*** Opening of SUPPLIED MATERIAL ***

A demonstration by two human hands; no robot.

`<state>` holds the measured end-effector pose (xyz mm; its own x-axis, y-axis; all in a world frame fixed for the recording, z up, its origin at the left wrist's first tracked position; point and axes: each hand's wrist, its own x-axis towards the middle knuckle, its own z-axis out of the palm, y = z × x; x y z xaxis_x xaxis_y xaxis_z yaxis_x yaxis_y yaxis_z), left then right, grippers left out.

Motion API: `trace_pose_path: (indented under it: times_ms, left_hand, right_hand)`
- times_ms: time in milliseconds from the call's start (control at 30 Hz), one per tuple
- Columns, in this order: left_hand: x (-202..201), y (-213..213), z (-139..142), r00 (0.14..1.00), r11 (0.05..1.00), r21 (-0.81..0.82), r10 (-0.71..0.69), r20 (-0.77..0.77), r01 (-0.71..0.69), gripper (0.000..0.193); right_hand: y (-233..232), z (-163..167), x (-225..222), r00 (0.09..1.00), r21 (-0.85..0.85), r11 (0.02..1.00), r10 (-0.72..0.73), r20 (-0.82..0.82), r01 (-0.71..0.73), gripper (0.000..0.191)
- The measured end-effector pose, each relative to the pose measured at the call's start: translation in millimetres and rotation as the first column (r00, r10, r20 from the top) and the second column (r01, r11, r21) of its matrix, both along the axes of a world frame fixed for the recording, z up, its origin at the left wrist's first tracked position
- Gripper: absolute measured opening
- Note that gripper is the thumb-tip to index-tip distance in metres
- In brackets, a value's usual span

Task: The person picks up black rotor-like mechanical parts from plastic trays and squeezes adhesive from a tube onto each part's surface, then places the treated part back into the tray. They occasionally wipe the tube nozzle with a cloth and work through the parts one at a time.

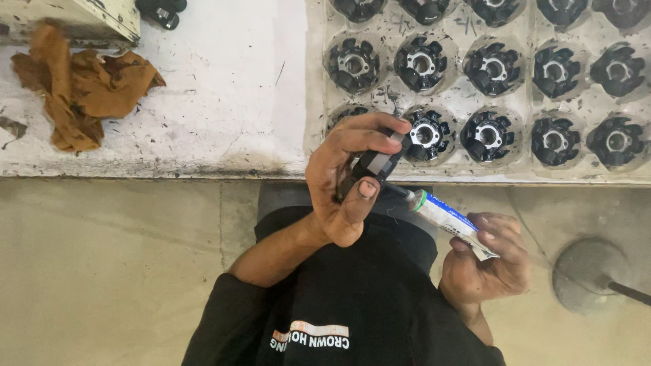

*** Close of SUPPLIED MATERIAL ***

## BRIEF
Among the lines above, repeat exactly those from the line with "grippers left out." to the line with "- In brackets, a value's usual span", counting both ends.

## RESULT OF THIS TASK
`<state>` holds the measured end-effector pose (xyz mm; its own x-axis, y-axis; all in a world frame fixed for the recording, z up, its origin at the left wrist's first tracked position; point and axes: each hand's wrist, its own x-axis towards the middle knuckle, its own z-axis out of the palm, y = z × x; x y z xaxis_x xaxis_y xaxis_z yaxis_x yaxis_y yaxis_z), left then right, grippers left out.

Motion API: `trace_pose_path: (indented under it: times_ms, left_hand, right_hand)`
- times_ms: time in milliseconds from the call's start (control at 30 Hz), one per tuple
- Columns, in this order: left_hand: x (-202..201), y (-213..213), z (-139..142), r00 (0.14..1.00), r11 (0.05..1.00), r21 (-0.81..0.82), r10 (-0.71..0.69), r20 (-0.77..0.77), r01 (-0.71..0.69), gripper (0.000..0.193); right_hand: y (-233..232), z (-163..167), x (-225..222), r00 (0.09..1.00), r21 (-0.85..0.85), r11 (0.02..1.00), r10 (-0.72..0.73), r20 (-0.82..0.82), r01 (-0.71..0.73), gripper (0.000..0.191)
- The measured end-effector pose, each relative to the pose measured at the call's start: translation in millimetres and rotation as the first column (r00, r10, r20 from the top) and the second column (r01, r11, r21) of its matrix, both along the axes of a world frame fixed for the recording, z up, its origin at the left wrist's first tracked position
- Gripper: absolute measured opening
- Note that gripper is the thumb-tip to index-tip distance in metres
- In brackets, a value's usual span

This output is now complete.